Das Tegernseer Bier ist bei Jung und Alt beliebt. Die Jugendlichen im Tal scheinen gar nicht früh genug auf den Biergeschmack zu kommen. Doch längst bleibt es nicht mehr beim „Pausenbier“ und einer Zigarette. Die legale Droge Alkohol ist dabei nur der Anfang einer Drogenrealität, die immer Jüngere erwischt.
Es ist Montagnachmittag. Im Kurpark in Tegernsee sind um die Mittagszeit drei Jugendliche unterwegs. Jeder von ihnen hat eine Flasche Tegernseer in der Hand. Auf einer Holzbank machen es sich die drei gemütlich. Danach zünden sie sich noch eine Zigarette an. Geschätztes Alter: 15 Jahre.
Nach einer halben Stunde, einer Zigarette und einem halben Liter Bier machen sich die Jungs wieder auf den Weg in Richtung Gymnasium. Der Gedanke, dass es sich bei den dreien um Schüler handelt, ist gar nicht so abwegig.
Jugendkriminalität steigt wegen Drogenmissbrauchs
Für viele Erwachsene mag das erschreckend klingen, doch nicht wenige Jugendliche scheinen das gelassen zu sehen.

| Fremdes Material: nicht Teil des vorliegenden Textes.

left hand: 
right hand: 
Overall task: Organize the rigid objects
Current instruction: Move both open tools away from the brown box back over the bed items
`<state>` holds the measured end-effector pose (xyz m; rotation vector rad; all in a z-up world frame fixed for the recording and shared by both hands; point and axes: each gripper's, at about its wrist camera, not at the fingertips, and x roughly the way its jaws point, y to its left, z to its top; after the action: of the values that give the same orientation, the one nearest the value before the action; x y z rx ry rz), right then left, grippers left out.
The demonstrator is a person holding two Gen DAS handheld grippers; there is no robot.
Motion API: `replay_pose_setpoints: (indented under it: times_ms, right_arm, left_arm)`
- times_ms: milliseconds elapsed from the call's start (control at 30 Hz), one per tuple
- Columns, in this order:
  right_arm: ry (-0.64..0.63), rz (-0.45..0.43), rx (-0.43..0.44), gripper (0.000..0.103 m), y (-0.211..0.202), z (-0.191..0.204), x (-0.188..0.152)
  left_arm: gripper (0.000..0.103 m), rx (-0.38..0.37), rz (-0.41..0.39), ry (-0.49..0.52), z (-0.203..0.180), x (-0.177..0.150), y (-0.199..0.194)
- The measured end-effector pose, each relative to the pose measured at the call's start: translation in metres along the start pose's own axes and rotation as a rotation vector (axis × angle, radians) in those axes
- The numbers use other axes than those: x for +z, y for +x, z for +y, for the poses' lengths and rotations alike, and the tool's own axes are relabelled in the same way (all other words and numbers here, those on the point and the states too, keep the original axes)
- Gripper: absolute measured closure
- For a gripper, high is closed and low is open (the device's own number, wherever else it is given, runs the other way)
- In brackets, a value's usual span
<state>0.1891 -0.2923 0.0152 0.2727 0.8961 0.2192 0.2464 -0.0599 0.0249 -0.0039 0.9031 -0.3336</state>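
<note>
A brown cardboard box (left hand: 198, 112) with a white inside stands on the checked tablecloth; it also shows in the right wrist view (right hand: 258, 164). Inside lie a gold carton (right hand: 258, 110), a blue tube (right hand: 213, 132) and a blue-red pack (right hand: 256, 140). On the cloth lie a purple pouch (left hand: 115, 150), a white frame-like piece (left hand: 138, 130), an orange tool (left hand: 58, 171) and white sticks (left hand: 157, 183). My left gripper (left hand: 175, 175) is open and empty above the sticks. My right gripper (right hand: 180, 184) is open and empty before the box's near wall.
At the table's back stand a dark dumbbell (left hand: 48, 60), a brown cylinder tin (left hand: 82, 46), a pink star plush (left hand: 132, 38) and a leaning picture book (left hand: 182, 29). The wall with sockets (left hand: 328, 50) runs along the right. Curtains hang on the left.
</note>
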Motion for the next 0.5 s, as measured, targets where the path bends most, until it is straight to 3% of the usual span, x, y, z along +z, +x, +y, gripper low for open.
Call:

Ob Alkohol am Morgen oder der Joint zwischendurch – für die Schulleiter des Tegernseer Gymnasiums und der Gmunder Realschule ist das Thema ernst.
Die Polizeibeamten aus Bad Wiessee bestätigen einen deutlichen Anstieg von Drogendelikten und Sachbeschädigungen. Ursache ist neben zu viel Alkohol immer öfter auch der Konsum illegaler Drogen. Tendenz: steigend. Erst im Februar wurden die Taten eines Tegernseer Drogentrios aufgedeckt, von denen mindestens ein Verdächtiger noch unter das Jugendstrafrecht fällt.
Genaue Zahlen über den Drogenkonsum bei unter 18-Jährigen gebe es zwar laut Wiesseer Polizei nicht. Doch man beobachte die Entwicklung genau. Auch Werner Oberholzner, Schulleiter des Tegernseer Gymnasiums, betont, dass Drogenmissbrauch immer öfter auch bei jüngeren Schülern auffalle:
Generell muss man leider feststellen, dass bereits 13-Jährige vor diesen Stoffen nicht zurückschrecken.
Deshalb führt das Tegernseer Gymnasium schon bei den Achtklässlern präventive Maßnahmen durch. „Die Zusammenarbeit mit den Polizeibeamten funktioniert einwandfrei“, so Oberholzner. Falls ein Missbrauch offensichtlich wird, meldet der Schulleiter den Vorfall. Der Jugendbeauftragte der Polizei, Anton Schwinghammer, nimmt sich dann des betroffenen Schülers an.
Schmaler Grat zwischen Aufklärung und Drogenkunde
Präventionsveranstaltungen an den Schulen des Landkreises Miesbach sollen sogenannte Lebenskompetenzen vermitteln und stärken Schutzfaktoren – so die Theorie. Doch Gabriele Dorby, Pressesprecherin des Landratsamts, weist darauf hin: „Der Grat zwischen Aufklärung und ‚Drogenkunde’ ist sehr schmal. Denn häufig wird durch Wissen über Drogen auch Neugier geweckt.“
„Wir dürfen dieses Thema nicht unter den Teppich kehren. In solchen Fällen muss man hart durchgreifen, damit die Schüler in diesem Alter ihre Grenzen kennenlernen“, so Oberholzner weiter. Vor einiger Zeit hat der Drogenmissbrauch eines Schülers zu einem Disziplinarverfahren geführt. Die achten Klassen besuchen außerdem eine Suchtklinik in der Region, um sich anschaulich über die Gefahren zu informieren. Dabei sollen Gespräche mit Suchtkranken abschrecken und warnen.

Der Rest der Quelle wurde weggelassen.